Hydrodynamic characterization of surfactant encapsulated carbon nanotubes using an analytical ultracentrifuge

The hydrodynamic properties of surfactant encapsulated single-walled carbon nanotubes (SWNTs) have been characterized by optically measuring their spatial and temporal redistribution in situ in an analytical ultracentrifuge. The measured redistribution profiles are fit to the Lamm equation, thus determining the sedimentation, diffusion, and hydrodynamic frictional coefficients of the surfactant encapsulated SWNTs. For sodium cholate encapsulated SWNTs, we demonstrate that the technique of analytical ultracentrifugation can be utilized to determine the linear packing density of surfactant molecules along the length of the SWNTs, 3.6 +/- 0.8 nm(-1), and the anhydrous molar volume of the surfactant molecules on the SWNT surfaces, 270 +/- 20 cm(3) mol(-1).
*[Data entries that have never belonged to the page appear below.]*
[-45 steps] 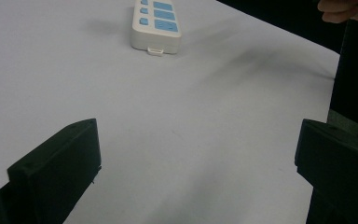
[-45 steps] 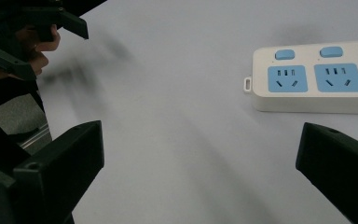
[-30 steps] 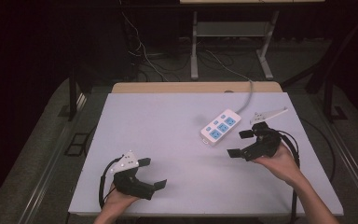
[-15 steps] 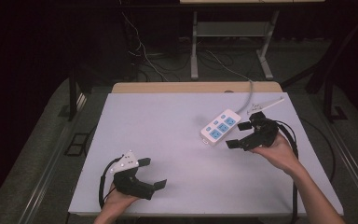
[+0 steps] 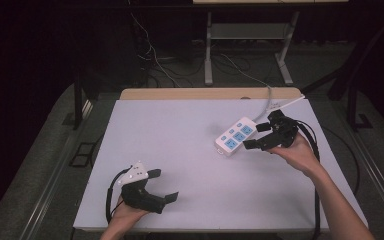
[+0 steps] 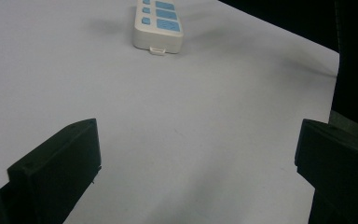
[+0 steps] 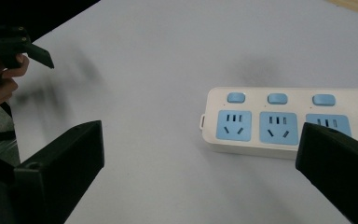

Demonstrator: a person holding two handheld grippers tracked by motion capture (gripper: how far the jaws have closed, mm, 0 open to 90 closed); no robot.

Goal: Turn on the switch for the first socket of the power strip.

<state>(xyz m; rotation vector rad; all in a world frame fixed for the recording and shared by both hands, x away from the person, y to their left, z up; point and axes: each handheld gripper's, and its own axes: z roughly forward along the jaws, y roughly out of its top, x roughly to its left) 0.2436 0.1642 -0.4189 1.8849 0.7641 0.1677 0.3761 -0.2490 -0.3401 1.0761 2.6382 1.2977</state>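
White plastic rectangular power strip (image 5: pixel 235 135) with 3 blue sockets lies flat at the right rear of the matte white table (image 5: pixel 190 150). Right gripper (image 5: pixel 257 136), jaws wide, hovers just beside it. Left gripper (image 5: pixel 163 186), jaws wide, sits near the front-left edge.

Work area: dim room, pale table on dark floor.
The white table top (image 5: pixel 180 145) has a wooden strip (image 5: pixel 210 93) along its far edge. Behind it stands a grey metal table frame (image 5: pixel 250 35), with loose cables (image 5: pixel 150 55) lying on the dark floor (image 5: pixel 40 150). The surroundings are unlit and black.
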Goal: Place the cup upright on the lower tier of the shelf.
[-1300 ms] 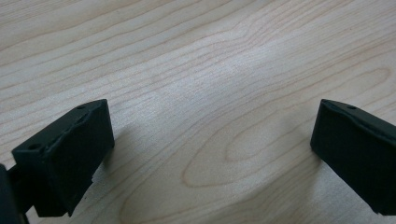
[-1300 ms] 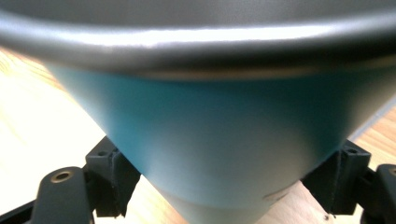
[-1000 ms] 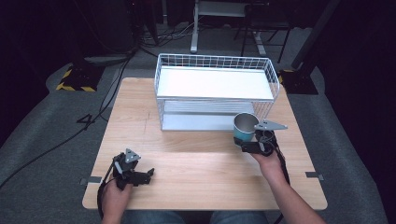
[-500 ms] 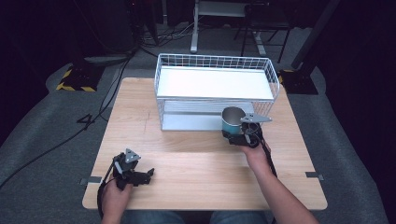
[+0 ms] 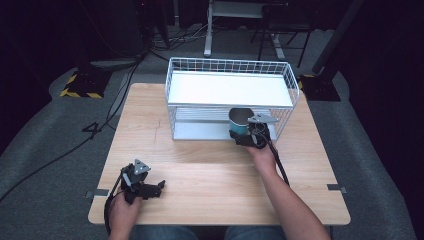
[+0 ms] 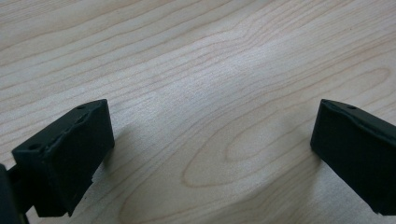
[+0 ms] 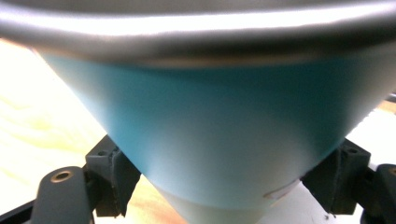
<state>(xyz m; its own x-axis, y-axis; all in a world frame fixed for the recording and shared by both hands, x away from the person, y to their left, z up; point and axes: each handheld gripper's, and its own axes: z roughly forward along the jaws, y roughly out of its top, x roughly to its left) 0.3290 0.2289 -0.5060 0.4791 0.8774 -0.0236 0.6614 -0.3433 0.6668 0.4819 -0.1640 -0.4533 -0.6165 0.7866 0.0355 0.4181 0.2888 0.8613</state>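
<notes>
A teal cup (image 5: 240, 120) with a metal rim is upright at the open front of the white wire rack (image 5: 230, 67), level with its lower shelf (image 5: 200, 131). My right gripper (image 5: 243, 134) is shut on the cup's lower part. In the right gripper view the teal cup (image 7: 210, 116) sits between the two jaws of the right gripper (image 7: 226, 186), one at each side of its base. Whether the cup touches the shelf cannot be told. My left gripper (image 5: 156, 188) rests open near the table's front left. In the left gripper view the left gripper (image 6: 210, 154) has its jaws wide apart over bare wood.
The rack stands at the back middle of the wooden table (image 5: 210, 170), with a flat white top shelf (image 5: 227, 89). Dark floor, cables and stand legs lie beyond the table. A cable trails from the right gripper along the forearm (image 5: 280, 170).
My right gripper has carried the cup to the left and away from the person, up to the rack's lower shelf. The left gripper has stayed put.
</notes>
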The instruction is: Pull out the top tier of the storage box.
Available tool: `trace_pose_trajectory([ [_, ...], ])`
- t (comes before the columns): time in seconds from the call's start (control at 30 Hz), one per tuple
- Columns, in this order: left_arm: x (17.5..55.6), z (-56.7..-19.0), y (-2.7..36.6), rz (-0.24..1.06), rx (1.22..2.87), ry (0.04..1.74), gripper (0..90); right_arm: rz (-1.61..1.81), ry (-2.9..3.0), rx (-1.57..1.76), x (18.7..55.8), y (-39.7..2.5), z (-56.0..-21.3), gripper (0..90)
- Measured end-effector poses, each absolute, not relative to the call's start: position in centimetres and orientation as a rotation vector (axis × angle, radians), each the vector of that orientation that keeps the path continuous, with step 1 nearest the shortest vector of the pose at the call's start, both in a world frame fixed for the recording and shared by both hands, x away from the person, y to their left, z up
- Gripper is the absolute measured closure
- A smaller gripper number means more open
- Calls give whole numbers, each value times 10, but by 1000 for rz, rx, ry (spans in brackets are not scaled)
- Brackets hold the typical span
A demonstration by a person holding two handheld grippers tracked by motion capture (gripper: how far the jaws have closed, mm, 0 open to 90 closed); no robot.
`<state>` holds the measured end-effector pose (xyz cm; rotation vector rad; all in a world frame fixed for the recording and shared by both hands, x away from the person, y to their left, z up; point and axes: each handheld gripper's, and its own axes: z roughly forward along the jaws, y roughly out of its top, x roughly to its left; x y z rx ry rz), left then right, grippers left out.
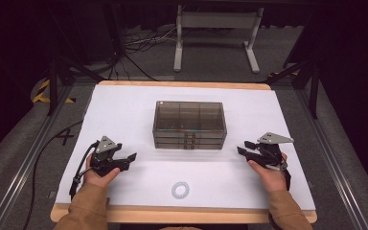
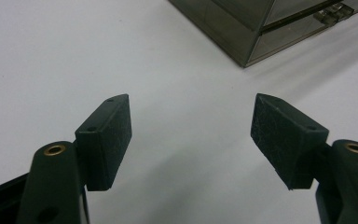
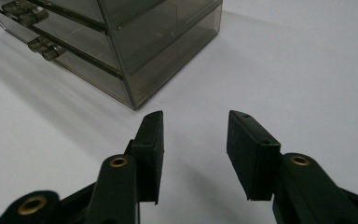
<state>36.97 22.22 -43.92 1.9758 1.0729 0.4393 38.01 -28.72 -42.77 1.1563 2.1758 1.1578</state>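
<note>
The white table (image 1: 124,105) lies before me, and in its middle stands the smoky drawer box (image 1: 189,124), with three drawers stacked one above another. All three drawers look pushed in, their fronts flush, and the small clear handles (image 3: 46,47) are untouched. Through the top I see some small coloured things in the compartments, but they are too small to tell what they are.

My left gripper (image 1: 129,159) rests on the table to the left of the box, near but apart from it; its jaws stand wide open and hold nothing, and in the left gripper view the near corner of the box is ahead and to the right. My right gripper (image 1: 243,147) is on the other side, also close to the box and not touching it, with jaws open a little less wide, empty too.

A small white ring (image 1: 180,190) lies near the table's front edge, between my hands.

I judge that the work has not begun yet: no drawer is opened, nothing is taken.
</note>
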Motion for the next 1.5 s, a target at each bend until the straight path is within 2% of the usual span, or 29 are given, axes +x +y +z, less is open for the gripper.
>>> trace_pose_trajectory([
  [0.93,374,-443,218,446,1993,1085,298,1242,2283,963,362,-244,-405,606],
  [1.5,374,-443,218,450,2000,1085,298,1284,2325,865,356,-222,-404,577],
])
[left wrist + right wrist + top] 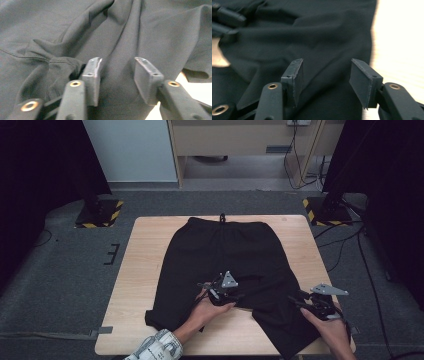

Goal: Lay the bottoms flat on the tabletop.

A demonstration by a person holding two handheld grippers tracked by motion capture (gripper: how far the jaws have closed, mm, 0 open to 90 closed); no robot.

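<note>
On the table [140,270], black shorts [220,255].

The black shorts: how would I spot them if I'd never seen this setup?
Look at the pale wooden table in the middle of the grey carpeted floor. Spread flat across it are the black shorts, waistband and drawstring at the far edge, legs toward the person. It is the one dark garment there.

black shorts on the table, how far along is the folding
Done: the black fabric shorts lie spread flat on the light wooden table, waistband at the far edge. In hand: the left claw sits open over the crotch area, the right claw open over the right leg near its outer edge. Left: no fold shows, so gripping and folding all remain.
</note>
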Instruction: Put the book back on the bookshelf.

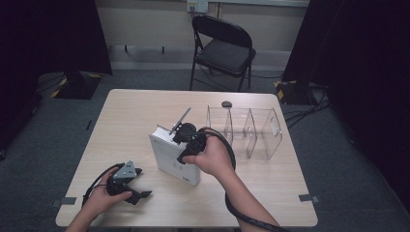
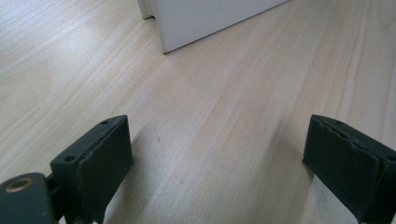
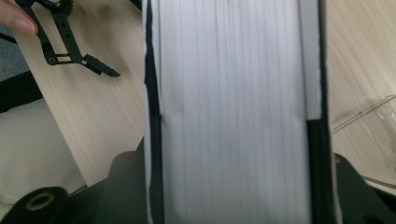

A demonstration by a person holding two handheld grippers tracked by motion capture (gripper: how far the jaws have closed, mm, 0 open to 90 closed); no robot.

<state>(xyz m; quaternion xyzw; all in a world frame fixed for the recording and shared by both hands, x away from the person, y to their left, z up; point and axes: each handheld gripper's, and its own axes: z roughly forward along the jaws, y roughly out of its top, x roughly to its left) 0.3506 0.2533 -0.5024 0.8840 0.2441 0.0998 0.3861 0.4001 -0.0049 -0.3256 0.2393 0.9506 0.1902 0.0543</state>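
Observation:
A thick white book [image 1: 170, 157] stands upright in the middle of the table [image 1: 130, 116]. My right gripper [image 1: 187, 140] comes down on its top edge and is shut on it. In the right gripper view the book's page edges [image 3: 233, 93] run between the two black jaws of the right gripper [image 3: 233, 177]. My left gripper [image 1: 143, 183] rests low on the table near the front left, open, with bare wood between its jaws. From the left gripper [image 2: 217, 154] the book's lower corner [image 2: 205, 18] stands a short way ahead. The left gripper [image 3: 79, 51] lies apart from the book.
A clear plastic organiser [image 1: 251, 128] with several upright dividers stands just right of the book; its edge [image 3: 373, 135] is close to the right gripper. A small dark object [image 1: 226, 104] lies behind it. A black folding chair [image 1: 222, 48] stands beyond the table.

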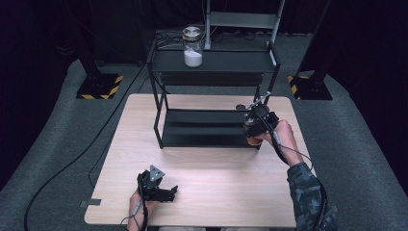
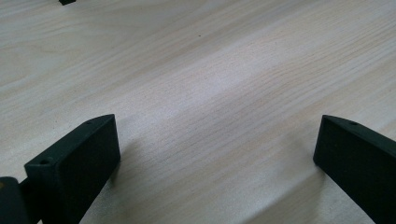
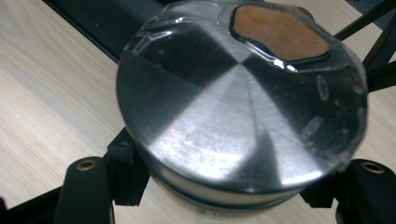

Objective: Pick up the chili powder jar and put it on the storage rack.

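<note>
Bench (image 1: 207, 202) notes, all places taken from the black two-tier rack (image 1: 211, 96). Your left claw (image 1: 163, 191) sits low on the bench, well in front of the rack and toward its left end; the left gripper view shows its jaws spread wide with bare pale wood between them, pinching nothing. On the rack's top shelf, left of centre, stands a glass jar of white powder (image 1: 193, 47) with a metal lid, well apart from both claws. Your right claw (image 1: 253, 126) is at the rack's front right corner, level with the lower shelf. In the right gripper view its jaws are pressed against both sides of a second jar (image 3: 243, 107) with a brushed metal lid, seen from above; an orange-brown patch shows behind the lid's far edge. This held jar is just beside the rack's right front post (image 1: 263, 103).
</note>
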Demonstrator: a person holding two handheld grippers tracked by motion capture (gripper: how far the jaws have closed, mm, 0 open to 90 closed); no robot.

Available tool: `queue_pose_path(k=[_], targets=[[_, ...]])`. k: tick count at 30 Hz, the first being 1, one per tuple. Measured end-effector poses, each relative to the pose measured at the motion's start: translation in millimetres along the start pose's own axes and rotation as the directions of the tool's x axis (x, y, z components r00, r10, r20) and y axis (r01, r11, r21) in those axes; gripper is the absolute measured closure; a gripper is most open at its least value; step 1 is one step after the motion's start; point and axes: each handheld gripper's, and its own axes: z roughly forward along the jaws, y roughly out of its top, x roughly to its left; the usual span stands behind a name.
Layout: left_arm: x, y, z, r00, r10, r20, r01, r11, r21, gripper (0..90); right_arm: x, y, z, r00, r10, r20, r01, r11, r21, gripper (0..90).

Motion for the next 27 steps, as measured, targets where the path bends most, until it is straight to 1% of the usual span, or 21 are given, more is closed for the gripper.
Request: queue_pose_path(k=[7, 12, 17, 23, 27], targets=[[0.0, 0.0, 0.0, 1.0, 0.0, 0.0, 0.0, 1.0, 0.0, 0.0, 1.9, 7.5, -5.6, 0.9997, -0.022, 0.013, 0.022, 1.0, 0.007, 30.6], [0.0, 0.0, 0.0, 1.0, 0.0, 0.0, 0.0, 1.0, 0.0, 0.0, 1.4, 11.8, -12.4, 0.9994, -0.028, 0.019, 0.028, 1.0, 0.001, 30.6], [0.0, 0.0, 0.0, 1.0, 0.0, 0.0, 0.0, 1.0, 0.0, 0.0, 1.1, 18.1, -18.5, 0.999, -0.036, 0.026, 0.036, 0.999, 0.008, 30.6], [0.0, 0.0, 0.0, 1.0, 0.0, 0.0, 0.0, 1.0, 0.0, 0.0, -1.0, 23.7, -24.4, 0.999, -0.03, 0.031, 0.03, 0.999, 0.01, 30.6], [0.0, 0.0, 0.0, 1.0, 0.0, 0.0, 0.0, 1.0, 0.0, 0.0, -2.1, 27.8, -27.4, 0.9987, -0.035, 0.037, 0.035, 0.999, 0.013, 30.6]])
Additionally, analytical ultracentrifugation is used to measure and compare the sedimentation rates of bundled and isolated carbon nanotubes. This study should serve as a guide for designing centrifuge-based processing procedures for preparing samples of SWNTs for a wide variety of applications and studies. Additionally, the results obtained here should aid in understanding the hydrodynamic properties of SWNTs and the interactions between SWNTs and surfactants in aqueous solution.